WHERE SUCCESSFUL ADVERTISING MEETS LGBT EQUALITY

PFLAG/Parents, Families & Friends of Lesbians & Gays, Innocent

Members:

"Homosexuality is an abomination! The practices of these people is appalling," shouts televangelist Rev. Pat Robertson in a clip from his TV program, "The 700 Club."

A dramatization then appears, with a young man running for his life as he's chased by a bunch of thugs shouting, "Queer! Faggot!"

A clip from Rev. Jerry Flawell chimes in, "God hates homosexuality."
The young man is kicked, punched and falls to the ground as the TV audio clips from Falwell continue emphatically, "Many of those people involved with Hitler were satanists, many of them were homosexuals, the two things seem to go together. It is a pathology, it is a sickness."

A far away shot shows the defeated body of the abandoned man on the ground. Then the face of Nancy Rodriguez appears as she painfully says, "My son, Paul, was brutally murdered. The FBI said it was a gay bashing."

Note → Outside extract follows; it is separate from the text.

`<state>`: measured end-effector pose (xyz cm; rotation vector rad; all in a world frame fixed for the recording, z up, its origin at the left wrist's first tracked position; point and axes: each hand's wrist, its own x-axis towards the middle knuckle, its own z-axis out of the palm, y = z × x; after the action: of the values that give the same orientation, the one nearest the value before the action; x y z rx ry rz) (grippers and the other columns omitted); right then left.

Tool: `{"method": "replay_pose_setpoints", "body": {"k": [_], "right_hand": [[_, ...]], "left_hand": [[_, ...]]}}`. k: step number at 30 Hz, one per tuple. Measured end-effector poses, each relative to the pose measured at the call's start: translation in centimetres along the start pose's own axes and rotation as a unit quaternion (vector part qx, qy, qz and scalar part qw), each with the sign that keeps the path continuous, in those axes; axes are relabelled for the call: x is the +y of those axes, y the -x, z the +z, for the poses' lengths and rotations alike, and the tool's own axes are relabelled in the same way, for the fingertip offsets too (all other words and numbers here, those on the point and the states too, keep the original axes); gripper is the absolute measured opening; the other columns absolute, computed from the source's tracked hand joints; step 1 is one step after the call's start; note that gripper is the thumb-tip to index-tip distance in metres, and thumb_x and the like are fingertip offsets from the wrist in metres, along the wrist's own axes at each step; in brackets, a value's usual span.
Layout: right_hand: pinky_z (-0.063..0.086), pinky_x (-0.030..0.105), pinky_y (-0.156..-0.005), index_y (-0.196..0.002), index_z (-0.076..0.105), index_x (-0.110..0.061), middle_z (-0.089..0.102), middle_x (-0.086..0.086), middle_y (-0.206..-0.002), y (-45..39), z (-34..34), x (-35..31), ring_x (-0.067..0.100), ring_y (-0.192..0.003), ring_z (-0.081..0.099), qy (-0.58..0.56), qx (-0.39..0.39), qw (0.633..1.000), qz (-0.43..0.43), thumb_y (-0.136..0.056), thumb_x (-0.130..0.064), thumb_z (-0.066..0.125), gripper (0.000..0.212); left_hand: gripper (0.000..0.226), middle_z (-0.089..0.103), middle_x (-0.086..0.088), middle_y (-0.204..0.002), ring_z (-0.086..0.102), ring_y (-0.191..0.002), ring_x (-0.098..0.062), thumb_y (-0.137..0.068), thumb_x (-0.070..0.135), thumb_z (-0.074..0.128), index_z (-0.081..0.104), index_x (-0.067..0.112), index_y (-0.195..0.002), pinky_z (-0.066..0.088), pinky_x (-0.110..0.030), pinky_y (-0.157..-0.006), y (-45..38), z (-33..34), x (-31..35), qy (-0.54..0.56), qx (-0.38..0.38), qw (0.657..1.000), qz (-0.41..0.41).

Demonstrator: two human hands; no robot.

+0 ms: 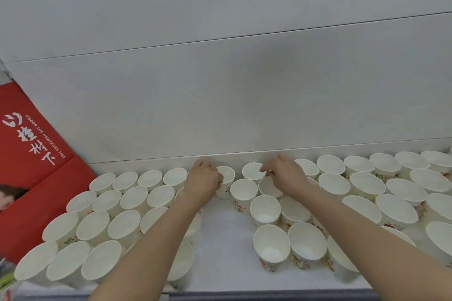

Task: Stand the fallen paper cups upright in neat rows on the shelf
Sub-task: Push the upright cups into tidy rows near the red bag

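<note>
Both hands — left hand [204, 182], right hand [285, 173] — each seemingly pinch one cup.

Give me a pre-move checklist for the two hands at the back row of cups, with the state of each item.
1. Left hand has a grip on the back-row cup: ok, fingers curl round its side.
2. That cup stands upright: ok, mouth faces up.
3. Right hand holds a cup: cannot tell; its fingertips are at the rim of the neighbouring cup.
4. Free shelf space in front for more cups: ok, a bare strip between the two groups.
5. Fallen cups left to stand: cannot tell; none shows, but the forearms hide some.
</note>
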<state>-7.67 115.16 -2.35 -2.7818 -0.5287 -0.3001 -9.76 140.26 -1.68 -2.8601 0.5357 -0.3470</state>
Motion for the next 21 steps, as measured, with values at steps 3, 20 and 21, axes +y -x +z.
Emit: {"method": "replay_pose_setpoints", "body": {"k": [3, 20, 21], "right_hand": [[0.041, 0.030, -0.071, -0.115, 0.066, -0.030, 0.066, -0.011, -0.110, -0.5, 0.0, -0.2, 0.017, -0.108, 0.048, 0.029, -0.042, 0.999, -0.017, -0.086, 0.000, 0.049, 0.044], [0.035, 0.036, -0.081, -0.075, 0.073, -0.025, 0.070, -0.009, -0.080, 5.0, -0.2, -1.2, 0.020, -0.087, 0.052, -0.028, 0.053, 0.998, -0.004, -0.084, -0.038, 0.065, 0.017], [0.033, 0.033, -0.084, -0.077, 0.073, -0.027, 0.071, -0.010, -0.081, 5.2, -0.1, -1.5, 0.017, -0.089, 0.052, -0.029, 0.020, 0.999, 0.003, -0.084, -0.041, 0.063, 0.019]], "left_hand": [[0.040, 0.066, 0.012, -0.108, 0.053, -0.101, -0.019, -0.071, 0.026, 0.074, 0.067, 0.033, -0.110, 0.034, -0.029, -0.086, 0.9, -1.0, 1.0, 0.114, 0.018, 0.993, 0.018], [0.018, 0.069, 0.006, -0.081, 0.051, -0.091, -0.017, -0.085, 0.031, 0.055, 0.073, 0.029, -0.088, 0.027, -0.030, -0.077, 5.6, -1.9, 2.1, 0.098, 0.027, 0.995, 0.021], [0.019, 0.069, 0.005, -0.080, 0.051, -0.090, -0.018, -0.085, 0.030, 0.055, 0.073, 0.028, -0.088, 0.026, -0.030, -0.076, 5.7, -1.9, 2.1, 0.097, 0.026, 0.995, 0.013]]}}
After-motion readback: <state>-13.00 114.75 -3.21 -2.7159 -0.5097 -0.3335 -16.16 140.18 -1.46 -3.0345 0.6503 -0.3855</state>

Another example includes arch enemy of the gay community, Sen. Jesse Helms of North Carolina, saying that gay people are not "innocent" and has a young woman contemplating suicide with a revolver.

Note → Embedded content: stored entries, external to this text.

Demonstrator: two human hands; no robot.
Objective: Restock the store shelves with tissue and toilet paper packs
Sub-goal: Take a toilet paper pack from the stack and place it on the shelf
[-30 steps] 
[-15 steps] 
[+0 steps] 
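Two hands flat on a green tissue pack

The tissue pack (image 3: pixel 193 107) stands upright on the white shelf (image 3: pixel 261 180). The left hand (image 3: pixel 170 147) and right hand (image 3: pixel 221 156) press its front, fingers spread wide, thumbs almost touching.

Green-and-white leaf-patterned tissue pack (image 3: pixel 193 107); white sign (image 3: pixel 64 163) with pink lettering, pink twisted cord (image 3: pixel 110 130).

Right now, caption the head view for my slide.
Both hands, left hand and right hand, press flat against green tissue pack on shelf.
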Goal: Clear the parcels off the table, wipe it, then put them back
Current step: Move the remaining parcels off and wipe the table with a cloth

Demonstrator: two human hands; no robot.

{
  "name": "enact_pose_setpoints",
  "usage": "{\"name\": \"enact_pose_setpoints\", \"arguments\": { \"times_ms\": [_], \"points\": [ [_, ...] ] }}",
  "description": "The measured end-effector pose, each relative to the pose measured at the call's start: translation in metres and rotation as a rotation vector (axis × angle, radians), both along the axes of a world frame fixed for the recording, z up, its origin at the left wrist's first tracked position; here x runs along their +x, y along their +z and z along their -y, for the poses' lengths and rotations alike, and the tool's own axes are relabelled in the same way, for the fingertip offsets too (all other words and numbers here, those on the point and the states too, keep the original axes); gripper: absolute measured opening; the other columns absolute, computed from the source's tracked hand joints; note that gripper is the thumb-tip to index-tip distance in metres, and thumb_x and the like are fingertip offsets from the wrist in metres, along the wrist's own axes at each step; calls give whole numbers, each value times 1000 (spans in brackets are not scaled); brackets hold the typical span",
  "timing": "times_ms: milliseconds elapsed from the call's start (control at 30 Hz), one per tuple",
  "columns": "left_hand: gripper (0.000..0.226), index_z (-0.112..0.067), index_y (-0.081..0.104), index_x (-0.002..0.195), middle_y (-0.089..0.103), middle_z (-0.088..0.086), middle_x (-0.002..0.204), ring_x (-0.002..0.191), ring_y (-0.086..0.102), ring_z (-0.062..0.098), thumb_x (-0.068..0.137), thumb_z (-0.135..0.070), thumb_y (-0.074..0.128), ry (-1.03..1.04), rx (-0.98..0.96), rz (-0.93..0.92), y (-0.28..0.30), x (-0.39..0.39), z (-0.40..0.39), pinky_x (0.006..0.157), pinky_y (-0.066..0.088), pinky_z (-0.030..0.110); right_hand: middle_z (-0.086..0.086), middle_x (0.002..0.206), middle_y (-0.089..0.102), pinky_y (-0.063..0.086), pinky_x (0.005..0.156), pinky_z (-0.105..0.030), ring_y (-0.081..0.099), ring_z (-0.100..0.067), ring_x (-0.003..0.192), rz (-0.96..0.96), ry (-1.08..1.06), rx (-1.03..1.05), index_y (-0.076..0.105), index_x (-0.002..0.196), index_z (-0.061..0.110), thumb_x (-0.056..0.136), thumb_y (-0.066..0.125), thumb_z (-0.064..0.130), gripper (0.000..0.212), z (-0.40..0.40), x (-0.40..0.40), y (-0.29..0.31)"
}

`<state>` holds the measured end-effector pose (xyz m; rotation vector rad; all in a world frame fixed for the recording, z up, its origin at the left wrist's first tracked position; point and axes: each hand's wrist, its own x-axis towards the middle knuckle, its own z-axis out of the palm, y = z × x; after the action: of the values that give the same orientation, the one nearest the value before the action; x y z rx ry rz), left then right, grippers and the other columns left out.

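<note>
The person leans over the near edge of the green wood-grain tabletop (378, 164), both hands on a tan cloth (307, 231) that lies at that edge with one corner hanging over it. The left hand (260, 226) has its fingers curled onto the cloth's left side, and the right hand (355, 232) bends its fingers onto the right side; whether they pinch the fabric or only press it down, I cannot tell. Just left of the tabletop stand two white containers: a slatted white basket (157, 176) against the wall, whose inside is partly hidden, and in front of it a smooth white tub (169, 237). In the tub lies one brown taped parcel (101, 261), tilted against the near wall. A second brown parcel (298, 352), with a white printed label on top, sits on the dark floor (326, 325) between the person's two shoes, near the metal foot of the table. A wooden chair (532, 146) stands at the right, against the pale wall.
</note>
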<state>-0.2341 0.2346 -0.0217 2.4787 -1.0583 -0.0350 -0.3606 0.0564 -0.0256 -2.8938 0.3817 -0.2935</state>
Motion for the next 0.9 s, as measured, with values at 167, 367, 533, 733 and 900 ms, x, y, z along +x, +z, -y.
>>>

Known as Project Open Mind, this planned $1 million paid campaign barely got to see the light of day. PFLAG intended to air it in Atlanta, Houston, Washington DC and Tulsa, Okla. but TV stations received threatening letters from Rev. Robertson's Christian Broadcasting Network, saying that the "700 Club" clips were being used without permission and if the stations aired the ads, Robertson would sue them. Further, some stations objected to the ad because they thought it actually appeared to encourage gay bashing.

It aired briefly in Washington DC on Fox affiliate WTTG and local cable. Amazingly, the NBC station KJRH in conservative Tulsa also aired the spot (after 9 p.m., due to its "violence") for one week before it got a second threatening letter and it then ceased airing the ad. The station manager said some viewers misunderstood the ad as well, thinking it actually supported gay-bashing.

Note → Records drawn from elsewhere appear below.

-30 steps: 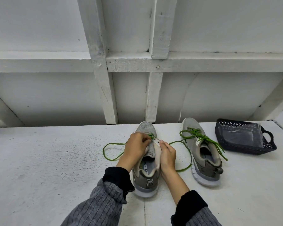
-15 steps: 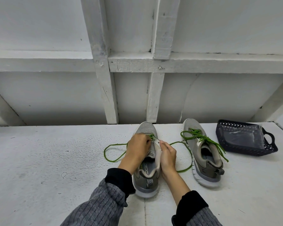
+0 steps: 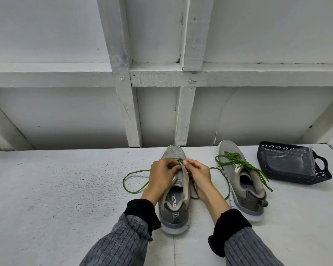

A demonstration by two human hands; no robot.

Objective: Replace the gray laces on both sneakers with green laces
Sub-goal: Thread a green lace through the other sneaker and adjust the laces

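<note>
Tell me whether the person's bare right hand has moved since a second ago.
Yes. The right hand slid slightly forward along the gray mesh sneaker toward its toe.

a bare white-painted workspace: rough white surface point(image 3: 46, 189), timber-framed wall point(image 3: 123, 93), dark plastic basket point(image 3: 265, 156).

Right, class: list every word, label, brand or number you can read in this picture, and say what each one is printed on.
"MEMORY FO", cut off by the collar: insole of the left sneaker.
"FO", the rest hidden: insole of the right sneaker.
Small greenish mark above the left insole's text: too blurred to read.
Heel tabs carry only a zigzag pattern, no words.
Basket: no text visible.
</note>
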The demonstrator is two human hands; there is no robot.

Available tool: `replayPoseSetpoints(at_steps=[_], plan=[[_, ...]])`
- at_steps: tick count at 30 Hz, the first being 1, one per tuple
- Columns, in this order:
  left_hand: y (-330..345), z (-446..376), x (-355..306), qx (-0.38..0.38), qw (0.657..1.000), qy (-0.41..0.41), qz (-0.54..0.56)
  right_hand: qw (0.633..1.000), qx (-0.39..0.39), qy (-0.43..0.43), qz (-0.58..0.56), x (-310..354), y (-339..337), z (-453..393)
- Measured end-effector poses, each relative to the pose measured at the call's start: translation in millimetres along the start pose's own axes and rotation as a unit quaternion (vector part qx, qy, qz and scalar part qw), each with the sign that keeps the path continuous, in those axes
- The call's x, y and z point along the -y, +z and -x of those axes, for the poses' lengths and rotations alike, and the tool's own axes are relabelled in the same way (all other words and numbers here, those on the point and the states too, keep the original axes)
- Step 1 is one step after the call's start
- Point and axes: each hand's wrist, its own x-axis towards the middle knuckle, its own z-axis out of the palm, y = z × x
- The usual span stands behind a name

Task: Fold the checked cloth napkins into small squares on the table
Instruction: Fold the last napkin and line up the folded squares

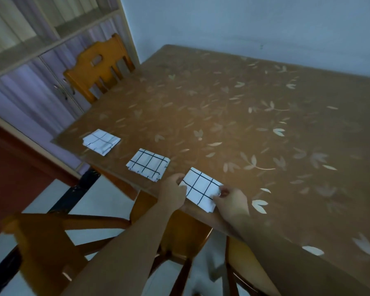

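Three checked napkins lie in a row along the near edge of the bench (254,116), close enough to reach without leaning. The two on the left, the far napkin (101,141) and the middle napkin (148,164), are already small squares, set apart from each other, likely so that each finished piece stays flat and is not disturbed by work on the next.

The near napkin (202,189) is folded but longer than it is wide, so it probably needs one more fold, or a last squaring-up. The left hand (173,192) has curled fingers pinching its left end, and the right hand (231,200) pinches its right corner between thumb and fingertips. Holding opposite ends like this keeps the layers lined up and the cloth taut, which helps the edges meet cleanly. It sits right at the bench edge, where both wrists can work from below it.

A chair (100,67) stands at the left end of the bench, with a cabinet (30,50) behind it.

No brand, label or writing can be read anywhere; the napkins carry only black grid lines on white.
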Motion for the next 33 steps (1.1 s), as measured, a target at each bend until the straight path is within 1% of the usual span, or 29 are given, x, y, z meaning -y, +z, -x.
replayPoseSetpoints(at_steps=[4,8,14,17,19,21,22,24,25,27,29,33], plan=[[-14,-9,14,0.016,0.999,0.035,-0.018,1.0,-0.003,0.005,0.005,13,17,-10],[-18,-10,21,0.039,0.992,0.092,-0.077,1.0,-0.013,0.02,0.013,16,21,-14],[-23,-9,30,0.041,0.982,0.111,-0.148,0.999,-0.03,0.013,0.012,17,25,-11],[-26,-8,22,0.007,0.963,0.167,-0.211,0.999,-0.035,0.002,0.009,21,20,-3],[-27,-4,10,0.006,0.948,0.212,-0.239,0.999,-0.04,-0.012,0.017,23,8,7],[-24,1,-6,0.028,0.924,0.27,-0.268,0.996,-0.059,-0.037,0.054,20,-12,22],[-22,5,-16,0.042,0.909,0.304,-0.283,0.99,-0.077,-0.06,0.097,17,-24,30],[-15,16,-39,0.076,0.871,0.375,-0.307,0.964,-0.127,-0.113,0.204,5,-53,53],[-10,22,-52,0.09,0.852,0.407,-0.316,0.954,-0.149,-0.119,0.232,-2,-69,66],[4,40,-83,0.102,0.816,0.46,-0.335,0.949,-0.183,-0.089,0.242,-19,-99,94],[25,65,-119,0.112,0.788,0.499,-0.342,0.945,-0.223,-0.045,0.236,-41,-130,129],[71,149,-175,0.157,0.733,0.565,-0.343,0.927,-0.305,0.035,0.214,-87,-177,219]])
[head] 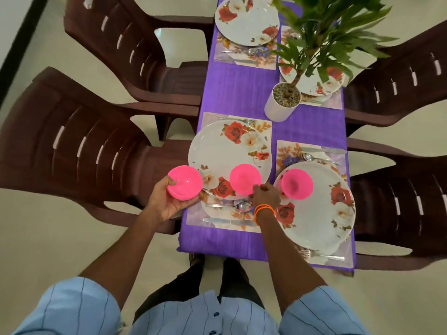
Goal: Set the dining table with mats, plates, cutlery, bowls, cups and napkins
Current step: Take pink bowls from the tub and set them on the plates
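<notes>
Head view, looking down the length of a narrow table under a purple cloth (242, 88). Left hand (167, 201) cups a pink bowl (185, 182) from below and from the side, thumb hooked over its near rim; this bowl hangs over the table's left edge, just beside the near-left plate (227, 151), and may be more than one nested, cannot tell. Right hand (264, 195), orange thread bracelet (263, 211) at the wrist, pinches the near rim of a second pink bowl (244, 178), which sits over the lower part of that floral plate; whether it is resting on it or just above, cannot tell. A third pink bowl (297, 183) stands free on the near-right plate (321, 211), at its upper left part, no hand on it. Each plate lies on a floral mat. Spoon (243, 207) and knife (227, 221) lie on the near-left mat below the plate, fork (238, 119) above it. Two more plates at the far end, far-left plate (246, 20) bare. White pot with a leafy plant (283, 101) stands mid-table. Brown plastic chairs (72, 151) line both sides.
</notes>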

Court TV and CNN were approached with the campaign but neither agreed to carry it. CNN flip-flopped about carrying the commercials, agreeing to carry them in late night hours and then backing out altogether.

After such trouble, PFLAG published print advertisements in USA Today, The Houston Chronicle and The Atlanta Constitution, emphasizing cable and local station refusals to carry the campaign. PFLAG even ran into problems with the print ad in the Tulsa World newspaper, which had a policy that prohibited the words "gay, lesbian, homosexual or bisexual" in advertising.
Instead of legally challenging Robertson, CNN and the rest, PFLAG decided to go back and create a new campaign with less difficulty.

User Comments
ML West
I found it interesting that Pat Robertson said that homosexuals were aligned with Hitler since Hitler and the Nazis actually TARGETED gays as well. It's really sad how some people don't see how closely their actions actually resemble Hitler's. At the same time they condemn him for persecuting millions, they themselves are obsessed with excluding a large group of human beings.

Mark Thomas
Luckily I got to see this ad via a friend in Washington who taped it. I have shown it to my friends both straight and gay (all men), and the reaction is mixed. Some of my gay friends were horrified by the blatant fag-bashing although most found the 'thugs' kind of hot, but most of my straight friends laughed and said that the 'thugs' beating on the gay guy were in no way being rough enough to really kill him.